> What you are asked to do
All that is needed is every record, duplicated exactly.

[Items listed in a dataset]

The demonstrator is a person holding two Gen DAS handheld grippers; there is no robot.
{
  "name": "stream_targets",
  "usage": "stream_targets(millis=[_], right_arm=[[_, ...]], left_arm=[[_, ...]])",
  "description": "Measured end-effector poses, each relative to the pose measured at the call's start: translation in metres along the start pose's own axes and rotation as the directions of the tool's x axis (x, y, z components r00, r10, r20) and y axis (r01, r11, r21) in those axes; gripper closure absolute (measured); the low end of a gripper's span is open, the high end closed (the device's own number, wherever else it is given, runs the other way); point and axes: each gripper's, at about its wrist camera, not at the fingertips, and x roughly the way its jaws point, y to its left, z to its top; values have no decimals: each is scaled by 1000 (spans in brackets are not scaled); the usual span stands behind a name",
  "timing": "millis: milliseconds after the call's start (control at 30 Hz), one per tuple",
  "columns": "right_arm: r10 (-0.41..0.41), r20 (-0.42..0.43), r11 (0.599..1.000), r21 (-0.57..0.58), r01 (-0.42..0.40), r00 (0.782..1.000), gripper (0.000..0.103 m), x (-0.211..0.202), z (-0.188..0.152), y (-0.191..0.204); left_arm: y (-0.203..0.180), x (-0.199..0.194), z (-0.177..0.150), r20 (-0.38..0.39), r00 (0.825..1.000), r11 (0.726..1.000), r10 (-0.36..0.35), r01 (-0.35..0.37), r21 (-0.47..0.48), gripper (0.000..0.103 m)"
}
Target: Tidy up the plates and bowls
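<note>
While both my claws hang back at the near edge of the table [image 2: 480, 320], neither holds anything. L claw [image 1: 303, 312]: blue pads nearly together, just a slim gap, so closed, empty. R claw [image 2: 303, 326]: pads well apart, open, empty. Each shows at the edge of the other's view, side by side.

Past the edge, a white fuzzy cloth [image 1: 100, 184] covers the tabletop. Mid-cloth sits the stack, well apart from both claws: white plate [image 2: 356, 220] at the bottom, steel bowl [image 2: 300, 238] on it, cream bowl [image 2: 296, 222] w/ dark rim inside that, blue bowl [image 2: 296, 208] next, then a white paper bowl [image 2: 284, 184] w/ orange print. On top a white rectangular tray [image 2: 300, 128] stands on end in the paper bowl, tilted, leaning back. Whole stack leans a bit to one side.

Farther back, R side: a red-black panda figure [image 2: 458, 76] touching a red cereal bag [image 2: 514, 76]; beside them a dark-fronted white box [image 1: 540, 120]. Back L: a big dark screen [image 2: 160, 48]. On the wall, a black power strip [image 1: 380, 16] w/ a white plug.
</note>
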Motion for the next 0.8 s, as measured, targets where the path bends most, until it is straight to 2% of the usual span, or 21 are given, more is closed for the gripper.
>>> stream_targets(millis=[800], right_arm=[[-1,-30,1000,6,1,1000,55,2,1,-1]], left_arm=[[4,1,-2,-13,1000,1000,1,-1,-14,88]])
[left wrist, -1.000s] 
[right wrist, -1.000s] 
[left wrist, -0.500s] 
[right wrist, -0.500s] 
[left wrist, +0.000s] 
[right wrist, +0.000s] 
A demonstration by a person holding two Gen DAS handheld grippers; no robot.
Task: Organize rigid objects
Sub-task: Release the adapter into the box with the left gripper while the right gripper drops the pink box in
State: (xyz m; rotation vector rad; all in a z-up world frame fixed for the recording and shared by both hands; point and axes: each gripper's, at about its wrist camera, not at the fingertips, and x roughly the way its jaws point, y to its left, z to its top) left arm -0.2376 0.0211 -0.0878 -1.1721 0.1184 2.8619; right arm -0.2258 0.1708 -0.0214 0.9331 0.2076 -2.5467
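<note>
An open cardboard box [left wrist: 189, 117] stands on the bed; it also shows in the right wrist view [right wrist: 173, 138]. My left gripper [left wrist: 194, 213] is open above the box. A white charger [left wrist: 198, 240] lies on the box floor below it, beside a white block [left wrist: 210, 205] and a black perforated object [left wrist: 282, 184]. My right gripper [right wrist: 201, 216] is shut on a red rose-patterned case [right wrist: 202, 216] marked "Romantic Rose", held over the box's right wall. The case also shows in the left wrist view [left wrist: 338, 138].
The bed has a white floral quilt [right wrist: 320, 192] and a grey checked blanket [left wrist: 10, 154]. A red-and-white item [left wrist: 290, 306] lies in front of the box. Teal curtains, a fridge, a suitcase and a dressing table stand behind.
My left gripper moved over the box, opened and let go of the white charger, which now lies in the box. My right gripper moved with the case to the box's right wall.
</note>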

> Solution to this problem
The demonstrator is a person holding two Gen DAS handheld grippers; there is no robot.
{
  "name": "stream_targets",
  "usage": "stream_targets(millis=[_], right_arm=[[_, ...]], left_arm=[[_, ...]])",
  "description": "Measured end-effector poses, each relative to the pose measured at the call's start: translation in metres along the start pose's own axes and rotation as the directions of the tool's x axis (x, y, z components r00, r10, r20) and y axis (r01, r11, r21) in those axes; gripper closure absolute (measured); the low end of a gripper's span is open, the high end closed (the device's own number, wherever else it is given, runs the other way); point and axes: each gripper's, at about its wrist camera, not at the fingertips, and x roughly the way its jaws point, y to its left, z to its top; values have no decimals: each is scaled by 1000 (spans in brackets are not scaled); the usual span stands behind a name",
  "timing": "millis: milliseconds after the call's start (control at 30 Hz), one per tuple",
  "columns": "right_arm: r10 (-0.41..0.41), r20 (-0.42..0.43), r11 (0.599..1.000), r21 (-0.57..0.58), r01 (-0.42..0.40), r00 (0.782..1.000), gripper (0.000..0.103 m), x (-0.211..0.202), z (-0.188..0.152), y (-0.191..0.204); left_arm: y (-0.203..0.180), x (-0.199..0.194), z (-0.177..0.150), r20 (-0.38..0.39), r00 (0.825..1.000), r11 (0.726..1.000), r10 (-0.36..0.35), r01 (-0.35..0.37), r21 (-0.47..0.48), gripper (0.000..0.103 m)"
}
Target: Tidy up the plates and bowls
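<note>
While both my claws hang back at the near edge of the table [image 2: 480, 320], neither holds anything. L claw [image 1: 303, 312]: blue pads nearly together, just a slim gap, so closed, empty. R claw [image 2: 303, 326]: pads well apart, open, empty. Each shows at the edge of the other's view, side by side.

Past the edge, a white fuzzy cloth [image 1: 100, 184] covers the tabletop. Mid-cloth sits the stack, well apart from both claws: white plate [image 2: 356, 220] at the bottom, steel bowl [image 2: 300, 238] on it, cream bowl [image 2: 296, 222] w/ dark rim inside that, blue bowl [image 2: 296, 208] next, then a white paper bowl [image 2: 284, 184] w/ orange print. On top a white rectangular tray [image 2: 300, 128] stands on end in the paper bowl, tilted, leaning back. Whole stack leans a bit to one side.

Farther back, R side: a red-black panda figure [image 2: 458, 76] touching a red cereal bag [image 2: 514, 76]; beside them a dark-fronted white box [image 1: 540, 120]. Back L: a big dark screen [image 2: 160, 48]. On the wall, a black power strip [image 1: 380, 16] w/ a white plug.
</note>
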Motion for the next 0.8 s, as measured, targets where the path bends most, until it is straight to 2% of the usual span, or 21 are given, more is closed for the gripper.
>>> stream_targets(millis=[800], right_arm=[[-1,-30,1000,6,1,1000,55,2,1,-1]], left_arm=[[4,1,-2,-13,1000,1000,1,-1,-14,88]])
[left wrist, -1.000s] 
[right wrist, -1.000s] 
[left wrist, -0.500s] 
[right wrist, -0.500s] 
[left wrist, +0.000s] 
[right wrist, +0.000s] 
A demonstration by a person holding two Gen DAS handheld grippers; no robot.
Task: Organize rigid objects
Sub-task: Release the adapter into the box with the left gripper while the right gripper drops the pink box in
State: (xyz m; rotation vector rad; all in a z-up world frame fixed for the recording and shared by both hands; point and axes: each gripper's, at about its wrist camera, not at the fingertips, and x roughly the way its jaws point, y to its left, z to its top) left arm -0.2376 0.0211 -0.0878 -1.1721 0.1184 2.8619; right arm -0.2258 0.1708 -0.0214 0.9331 0.2076 -2.5467
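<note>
An open cardboard box [left wrist: 189, 117] stands on the bed; it also shows in the right wrist view [right wrist: 173, 138]. My left gripper [left wrist: 194, 213] is open above the box. A white charger [left wrist: 198, 240] lies on the box floor below it, beside a white block [left wrist: 210, 205] and a black perforated object [left wrist: 282, 184]. My right gripper [right wrist: 201, 216] is shut on a red rose-patterned case [right wrist: 202, 216] marked "Romantic Rose", held over the box's right wall. The case also shows in the left wrist view [left wrist: 338, 138].
The bed has a white floral quilt [right wrist: 320, 192] and a grey checked blanket [left wrist: 10, 154]. A red-and-white item [left wrist: 290, 306] lies in front of the box. Teal curtains, a fridge, a suitcase and a dressing table stand behind.
My left gripper moved over the box, opened and let go of the white charger, which now lies in the box. My right gripper moved with the case to the box's right wall.
</note>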

Nothing else is needed, and the exercise is over.